Modern Data Engineering with Apache Spark: A Hands-On Guide for Building Mission-Critical Streaming Applications
Author: Scott Haines
Price: $29.06
Publication Date: March 23, 2022
Haines presents a practical and insightful guide for engineers interested in building mission-critical applications using Apache Spark. This book emphasizes hands-on examples and methodologies—enabling readers to construct robust, scalable, and efficient data processing systems.
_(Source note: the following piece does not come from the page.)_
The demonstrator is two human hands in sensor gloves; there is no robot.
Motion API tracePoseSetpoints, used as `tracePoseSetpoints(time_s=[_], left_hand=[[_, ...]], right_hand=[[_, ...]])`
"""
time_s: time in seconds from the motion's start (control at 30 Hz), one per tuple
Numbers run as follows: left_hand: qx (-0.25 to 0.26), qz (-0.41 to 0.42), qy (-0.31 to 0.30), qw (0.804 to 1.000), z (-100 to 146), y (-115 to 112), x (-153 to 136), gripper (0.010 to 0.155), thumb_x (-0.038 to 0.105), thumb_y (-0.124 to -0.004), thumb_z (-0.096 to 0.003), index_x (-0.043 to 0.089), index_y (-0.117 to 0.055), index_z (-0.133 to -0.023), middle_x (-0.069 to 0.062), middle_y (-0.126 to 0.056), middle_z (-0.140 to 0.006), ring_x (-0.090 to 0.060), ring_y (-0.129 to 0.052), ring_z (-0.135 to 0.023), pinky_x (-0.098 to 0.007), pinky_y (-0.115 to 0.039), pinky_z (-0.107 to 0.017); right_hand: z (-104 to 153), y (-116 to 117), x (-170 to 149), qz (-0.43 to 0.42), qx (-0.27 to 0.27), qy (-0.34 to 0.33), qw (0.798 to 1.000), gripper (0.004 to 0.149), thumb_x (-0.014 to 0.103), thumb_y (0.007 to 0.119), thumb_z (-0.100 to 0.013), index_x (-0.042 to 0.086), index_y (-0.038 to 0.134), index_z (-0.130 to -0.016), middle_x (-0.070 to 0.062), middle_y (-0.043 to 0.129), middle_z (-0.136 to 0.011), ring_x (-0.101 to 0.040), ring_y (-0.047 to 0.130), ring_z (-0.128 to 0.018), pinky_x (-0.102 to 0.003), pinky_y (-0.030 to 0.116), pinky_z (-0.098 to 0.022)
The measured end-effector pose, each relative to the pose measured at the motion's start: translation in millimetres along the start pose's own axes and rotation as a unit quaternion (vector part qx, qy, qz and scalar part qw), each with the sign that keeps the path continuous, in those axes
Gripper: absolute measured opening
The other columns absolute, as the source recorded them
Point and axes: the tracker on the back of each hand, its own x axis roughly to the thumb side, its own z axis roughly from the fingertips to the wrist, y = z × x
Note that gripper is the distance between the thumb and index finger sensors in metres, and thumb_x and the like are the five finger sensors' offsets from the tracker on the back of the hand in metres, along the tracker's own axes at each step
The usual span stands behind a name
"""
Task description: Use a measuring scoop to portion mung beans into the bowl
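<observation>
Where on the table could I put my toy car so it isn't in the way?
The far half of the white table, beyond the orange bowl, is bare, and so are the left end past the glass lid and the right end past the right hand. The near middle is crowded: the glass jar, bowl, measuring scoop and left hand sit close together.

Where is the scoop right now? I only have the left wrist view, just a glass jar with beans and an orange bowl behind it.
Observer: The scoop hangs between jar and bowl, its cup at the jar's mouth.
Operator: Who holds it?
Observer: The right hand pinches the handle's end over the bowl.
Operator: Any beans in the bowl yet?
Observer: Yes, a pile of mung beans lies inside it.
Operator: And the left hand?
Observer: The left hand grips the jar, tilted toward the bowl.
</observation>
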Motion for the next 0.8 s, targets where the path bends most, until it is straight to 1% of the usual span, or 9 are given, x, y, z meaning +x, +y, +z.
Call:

The contemporary approach to data engineering covered, couples theory with real-world applications, making it a must-read for engineers in the rapidly evolving field of big data.
Hands-on Guide to Apache Spark 3: Build Scalable Computing Engines for Batch and Stream Data Processing
Author: Alfonso Antolínez García
Price: $33.81
Publication Date: June 6, 2023
This guide stands out as an essential reference for building scalable engines addressing both batch and stream data processing needs. Antolínez García introduces strong foundational principles, complemented by hands-on tutorials, that will propel both beginners and professionals to build effective data processing engines. This book is particularly useful for tech enthusiasts looking to apply Spark 3 capabilities in real-world scenarios.
Data Analysis with Python and PySpark
Author: Jonathan Rioux
Price: $59.99
Publication Date: March 22, 2022
Rioux delivers an insightful exploration of data analysis leveraging Python and PySpark. This book covers an extensive range of techniques, from basic data manipulation to advanced analytics, thereby catering to a diverse audience—from beginners to seasoned analysts. The practical, hands-on approach ensures that readers can apply the concepts immediately, making this guide a staple for anyone serious about data-driven decision-making.